Your research can change the world
More on impact ›

ORIGINAL RESEARCH article

Front. Commun. | doi: 10.3389/fcomm.2021.675704

Prosodic differences in human- and Alexa-directed speech, but similar local intelligibility adjustments Provisionally accepted The final, formatted version of the article will be published soon. Notify me

  • 1University of California, Davis, United States
  • 2UC Davis Phonetics Lab, United States

The current study tests whether individuals (n=53) produce distinct speech adaptations during pre-scripted spoken interactions with a voice-AI assistant (Amazon’s Alexa) relative to those with a human interlocutor. Interactions crossed intelligibility pressures (staged word misrecognitions) and emotionality (hyper-expressive interjections) as conversation-internal factors that might influence participants’ intelligibility adjustments in Alexa- and human-directed speech (DS). Overall, we find speech style differences: Alexa-DS has a decreased speech rate, higher mean f0, and greater f0 variation than human-DS. In speech produced toward both interlocutors, adjustments in response to misrecognition were similar: participants produced more distinct vowel backing (enhancing the contrast between the target word and misrecognition) in target words, and louder, slower, and higher mean f0, and higher f0 variation at the sentence-level. No differences were observed in human- and Alexa-DS following displays of emotional expressiveness by the interlocutors. Expressiveness, furthermore, did not mediate intelligibility adjustments in response to a misrecognition. Taken together, these findings support proposals that speakers presume voice-AI has a ‘communicative barrier’ (relative to human interlocutors), but that speakers adapt to conversational-internal factors of intelligibility similarly in human- and Alexa-DS. This work contributes to our understanding of human-computer interaction, as well as theories of speech style adaptation.

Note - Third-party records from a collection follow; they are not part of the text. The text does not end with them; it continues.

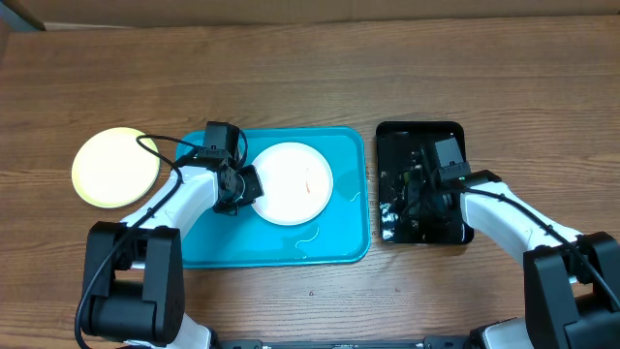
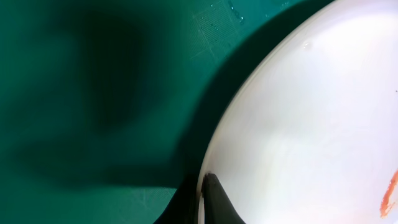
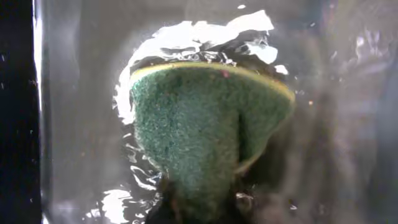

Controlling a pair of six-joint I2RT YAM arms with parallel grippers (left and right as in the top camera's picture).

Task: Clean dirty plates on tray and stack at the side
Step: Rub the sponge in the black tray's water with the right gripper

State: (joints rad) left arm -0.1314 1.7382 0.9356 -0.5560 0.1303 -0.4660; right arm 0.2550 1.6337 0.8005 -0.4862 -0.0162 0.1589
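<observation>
A white plate [image 1: 294, 182] with a thin orange-brown smear [image 1: 308, 181] lies on the light-blue tray [image 1: 339, 247]. My left gripper [image 1: 244, 184] is shut on the plate's left rim. The left wrist view shows one dark finger on top of the plate [image 2: 311, 124] and the other under its edge, over the tray [image 2: 93, 93]. A pale yellow-green plate [image 1: 115, 167] rests on the table left of the tray. Down in the black tray [image 1: 392, 136], my right gripper [image 1: 418, 194] is shut on a green scouring sponge [image 3: 199, 124] with a yellow edge.
The black tray [image 3: 74, 93] holds shallow water that glints around the sponge. A little water lies on the light-blue tray near its front right corner [image 1: 308, 236]. Bare wooden table surrounds both trays.
</observation>
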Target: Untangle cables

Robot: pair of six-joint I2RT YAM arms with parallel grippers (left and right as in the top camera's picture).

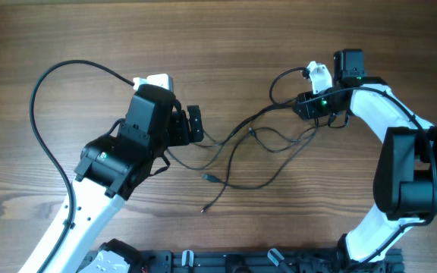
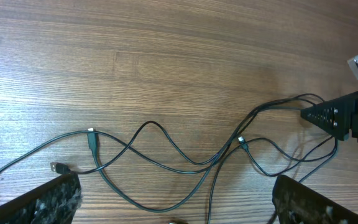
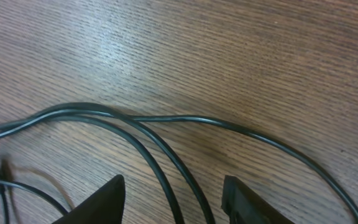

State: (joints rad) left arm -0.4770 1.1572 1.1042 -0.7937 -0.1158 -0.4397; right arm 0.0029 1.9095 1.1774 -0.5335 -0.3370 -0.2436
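Note:
The cables (image 1: pixel 250 121) lie in a loose tangle on the wooden table between my two grippers: thin black cords crossing each other, with small metal plugs (image 1: pixel 209 178) at the free ends. My left gripper (image 1: pixel 193 125) hovers at the tangle's left edge, wide open; in its wrist view the cords (image 2: pixel 151 123) run between and beyond its fingers (image 2: pixel 42 202) untouched. My right gripper (image 1: pixel 302 106) is at the right end of the tangle. Two cord strands (image 3: pixel 79 109) pass between its fingers (image 3: pixel 98 202), with gaps on both sides.
A thick black arm cable (image 1: pixel 44 83) loops out to the left behind the left arm. A USB plug (image 2: pixel 58 167) lies just by the left finger. The right arm's base and a black rail (image 1: pixel 241 262) sit along the near edge.

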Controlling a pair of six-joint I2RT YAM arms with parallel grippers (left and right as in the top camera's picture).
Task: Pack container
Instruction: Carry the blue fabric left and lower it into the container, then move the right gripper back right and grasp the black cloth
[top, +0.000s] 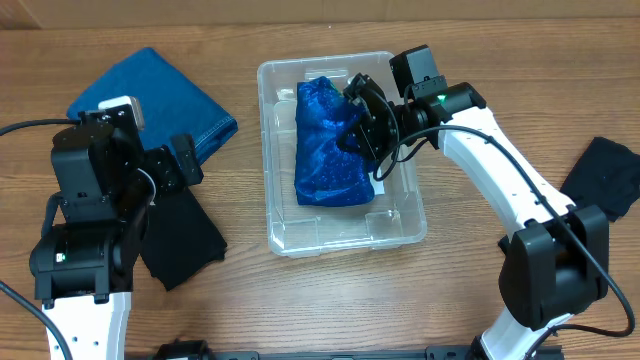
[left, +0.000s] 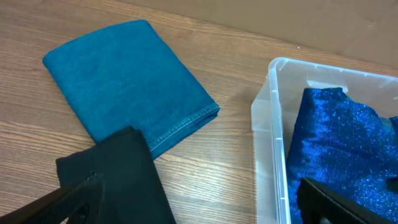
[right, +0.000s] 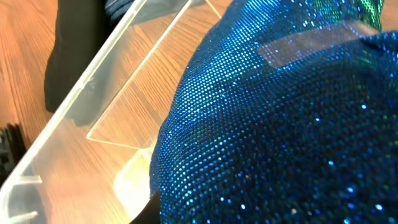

Keywords: voice-activated artificially intelligent (voice-AI) assistant, Speech register, Human-computer interaction (HCI), computer personification, Speech Intelligibility

Received: 03 Mar 2021; Accepted: 21 Jun 2021.

Copyright: © 2021 Cohn and Zellou. This is an open-access article distributed under the terms of the Creative Commons Attribution License (CC BY). The use, distribution or reproduction in other forums is permitted, provided the original author(s) and the copyright owner(s) are credited and that the original publication in this journal is cited, in accordance with accepted academic practice. No use, distribution or reproduction is permitted which does not comply with these terms.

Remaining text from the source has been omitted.